The comming years are going to be really difficult for Pakistan in energy requirement. It can be a potential threat for economic growth by the time new dams are completed and nuclear plants are oprational, that would be a time taking process, for short term it is realy a problem.

As its immidiate effects are concerned, I dont see any impact on economic growth in near future, today State Economic Council have set a target of 8.5 % growth in 2007-2008.

What we are doing today is;

1. We have opened the exploration sector for private companies,

2. We have given off shore exploration licenses first time in history,

3. Pakistan is exporting 25% of the petrol which was saved by CNG useage,

4. The coal projects in Baluchistan which were un developed are already operational (world second biggest coal reserves),

5. PM have already announced to set up Nuclear Power Plants to generate 1,800 MW electricity,

6. Dams are on the way.

7. Iranian pipleline project is also being taken seriously.

The immidiate solution is a coal and gas, the coal project is already in production for month or so, mean while govt have st up a company to erect coal based power plants.
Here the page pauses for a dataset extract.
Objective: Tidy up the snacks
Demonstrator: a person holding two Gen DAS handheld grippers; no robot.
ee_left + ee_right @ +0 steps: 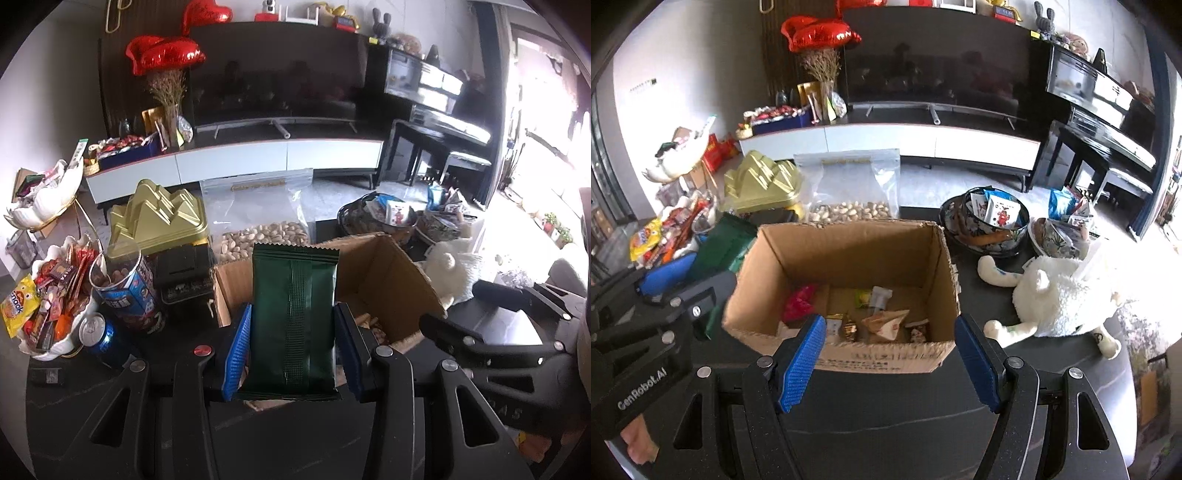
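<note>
Left tool (291,343) clamps your green snack pouch (293,317) | right tool (890,360) gapes empty | risk: pouch snags cardboard box (849,354) rim, tipping it off the bench (886,417).

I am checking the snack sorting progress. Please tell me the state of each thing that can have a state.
left gripper: shut on green packet, held upright
right gripper: open, nothing between the pads
box: open, some snacks on its bottom
zip bag: upright, pistachios in its lower part
can: closed
tube: open, nuts inside
toy: lying beside box
</note>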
We hope that this issue would not hurt our economic growth if these measures are effective.
 
Thanks, just my few cens, that is all I know, may be some other Pakistani brother can shed further light on details of future plan.
 
Mir,

"PM have already announced to set up Nuclear Power Plants to generate 1,800 MW electricity,"

Big problems with this part US doesnt like this at all, if Pakistan makes this operational and it runs for a good 3 years at maximum Pakistan will be in the phase of producing plutonium bombs lighter and yield more have less dameging effect on radiation than compared to a uranium bomb.